START Supplied records

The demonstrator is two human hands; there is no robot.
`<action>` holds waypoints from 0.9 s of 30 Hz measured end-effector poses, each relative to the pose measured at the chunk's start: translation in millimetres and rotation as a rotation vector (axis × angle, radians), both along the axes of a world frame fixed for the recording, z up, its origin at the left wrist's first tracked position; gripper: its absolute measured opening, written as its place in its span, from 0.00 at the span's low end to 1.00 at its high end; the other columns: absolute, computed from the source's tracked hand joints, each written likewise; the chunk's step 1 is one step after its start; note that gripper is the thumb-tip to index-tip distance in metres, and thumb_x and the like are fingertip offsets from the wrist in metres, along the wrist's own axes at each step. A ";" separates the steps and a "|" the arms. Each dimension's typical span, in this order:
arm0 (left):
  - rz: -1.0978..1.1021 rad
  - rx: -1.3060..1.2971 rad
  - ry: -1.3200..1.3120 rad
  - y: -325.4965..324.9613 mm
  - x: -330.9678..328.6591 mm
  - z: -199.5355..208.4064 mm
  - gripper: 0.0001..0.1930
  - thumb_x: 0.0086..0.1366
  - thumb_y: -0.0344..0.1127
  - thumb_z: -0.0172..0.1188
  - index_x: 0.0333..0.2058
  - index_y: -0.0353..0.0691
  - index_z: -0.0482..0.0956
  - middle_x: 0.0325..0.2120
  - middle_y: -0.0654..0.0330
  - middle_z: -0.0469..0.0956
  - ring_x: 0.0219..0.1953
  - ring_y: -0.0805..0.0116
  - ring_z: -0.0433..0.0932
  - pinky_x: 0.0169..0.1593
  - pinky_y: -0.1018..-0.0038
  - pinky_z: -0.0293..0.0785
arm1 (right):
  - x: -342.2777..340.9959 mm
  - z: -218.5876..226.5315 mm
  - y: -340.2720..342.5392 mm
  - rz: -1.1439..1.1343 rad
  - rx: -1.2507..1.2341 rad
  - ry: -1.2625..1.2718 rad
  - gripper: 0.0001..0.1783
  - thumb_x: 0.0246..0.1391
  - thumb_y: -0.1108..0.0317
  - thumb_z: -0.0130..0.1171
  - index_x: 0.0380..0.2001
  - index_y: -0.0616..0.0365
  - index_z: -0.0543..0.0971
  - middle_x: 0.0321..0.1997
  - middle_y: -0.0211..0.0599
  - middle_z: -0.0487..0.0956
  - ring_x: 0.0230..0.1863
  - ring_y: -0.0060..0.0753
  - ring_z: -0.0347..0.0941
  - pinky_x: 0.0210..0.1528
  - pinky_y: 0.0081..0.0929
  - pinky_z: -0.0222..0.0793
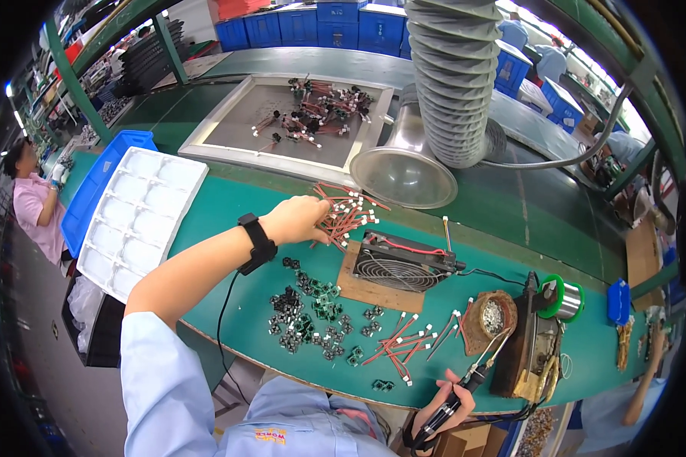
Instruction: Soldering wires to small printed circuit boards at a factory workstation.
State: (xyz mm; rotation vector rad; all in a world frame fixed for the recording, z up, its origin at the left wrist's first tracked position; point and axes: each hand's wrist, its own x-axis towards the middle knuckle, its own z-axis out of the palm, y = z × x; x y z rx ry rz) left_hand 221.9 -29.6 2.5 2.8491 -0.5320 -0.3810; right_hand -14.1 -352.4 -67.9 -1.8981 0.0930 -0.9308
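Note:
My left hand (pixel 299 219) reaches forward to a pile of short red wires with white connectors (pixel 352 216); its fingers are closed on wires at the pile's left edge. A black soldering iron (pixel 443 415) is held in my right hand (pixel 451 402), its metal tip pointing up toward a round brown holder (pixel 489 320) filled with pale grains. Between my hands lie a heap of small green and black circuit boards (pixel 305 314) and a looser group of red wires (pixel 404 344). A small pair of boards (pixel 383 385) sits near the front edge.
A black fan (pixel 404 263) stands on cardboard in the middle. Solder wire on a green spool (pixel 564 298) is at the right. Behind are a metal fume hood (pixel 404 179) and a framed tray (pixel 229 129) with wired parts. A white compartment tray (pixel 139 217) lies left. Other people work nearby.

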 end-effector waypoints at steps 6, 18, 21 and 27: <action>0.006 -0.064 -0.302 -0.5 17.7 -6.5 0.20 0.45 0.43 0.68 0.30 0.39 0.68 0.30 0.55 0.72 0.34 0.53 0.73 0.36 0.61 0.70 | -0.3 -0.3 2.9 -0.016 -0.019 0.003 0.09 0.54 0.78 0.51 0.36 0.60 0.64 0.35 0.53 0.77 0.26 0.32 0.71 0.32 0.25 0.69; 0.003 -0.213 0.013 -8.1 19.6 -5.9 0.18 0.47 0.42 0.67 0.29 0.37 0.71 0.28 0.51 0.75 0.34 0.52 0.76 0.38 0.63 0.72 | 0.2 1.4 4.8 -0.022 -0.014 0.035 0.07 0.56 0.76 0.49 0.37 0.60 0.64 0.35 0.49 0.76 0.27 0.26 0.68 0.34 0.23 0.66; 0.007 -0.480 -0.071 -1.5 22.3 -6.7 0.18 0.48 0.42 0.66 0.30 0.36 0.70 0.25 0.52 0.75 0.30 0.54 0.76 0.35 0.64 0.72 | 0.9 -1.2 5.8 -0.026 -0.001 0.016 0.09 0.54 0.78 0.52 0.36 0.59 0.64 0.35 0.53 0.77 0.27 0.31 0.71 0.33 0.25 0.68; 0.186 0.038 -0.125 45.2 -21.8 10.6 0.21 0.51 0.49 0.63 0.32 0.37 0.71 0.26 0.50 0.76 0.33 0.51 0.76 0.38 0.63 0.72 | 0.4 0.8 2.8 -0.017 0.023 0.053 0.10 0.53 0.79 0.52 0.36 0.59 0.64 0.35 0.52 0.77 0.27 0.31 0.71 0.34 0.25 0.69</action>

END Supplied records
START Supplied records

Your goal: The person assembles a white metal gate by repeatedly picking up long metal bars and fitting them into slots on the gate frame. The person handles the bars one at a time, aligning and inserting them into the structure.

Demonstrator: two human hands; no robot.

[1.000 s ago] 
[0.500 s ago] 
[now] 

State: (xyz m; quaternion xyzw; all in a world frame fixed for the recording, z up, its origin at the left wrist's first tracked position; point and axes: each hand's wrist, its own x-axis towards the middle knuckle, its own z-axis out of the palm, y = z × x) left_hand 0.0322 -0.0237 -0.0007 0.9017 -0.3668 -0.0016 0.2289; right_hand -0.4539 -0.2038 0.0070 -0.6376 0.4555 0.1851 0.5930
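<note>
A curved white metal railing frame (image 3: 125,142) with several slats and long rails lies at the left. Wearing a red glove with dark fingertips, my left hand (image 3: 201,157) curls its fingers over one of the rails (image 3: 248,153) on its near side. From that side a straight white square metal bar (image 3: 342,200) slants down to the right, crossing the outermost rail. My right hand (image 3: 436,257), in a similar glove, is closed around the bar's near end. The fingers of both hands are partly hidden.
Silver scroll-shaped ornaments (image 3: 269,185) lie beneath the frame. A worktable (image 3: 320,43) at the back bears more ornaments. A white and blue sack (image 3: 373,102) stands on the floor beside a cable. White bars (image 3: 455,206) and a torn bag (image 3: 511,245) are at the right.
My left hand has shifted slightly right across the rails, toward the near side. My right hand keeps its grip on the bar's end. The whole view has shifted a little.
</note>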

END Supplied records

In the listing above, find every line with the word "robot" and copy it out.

The demonstrator is two human hands; there is no robot.
Demonstrator: two human hands; no robot.

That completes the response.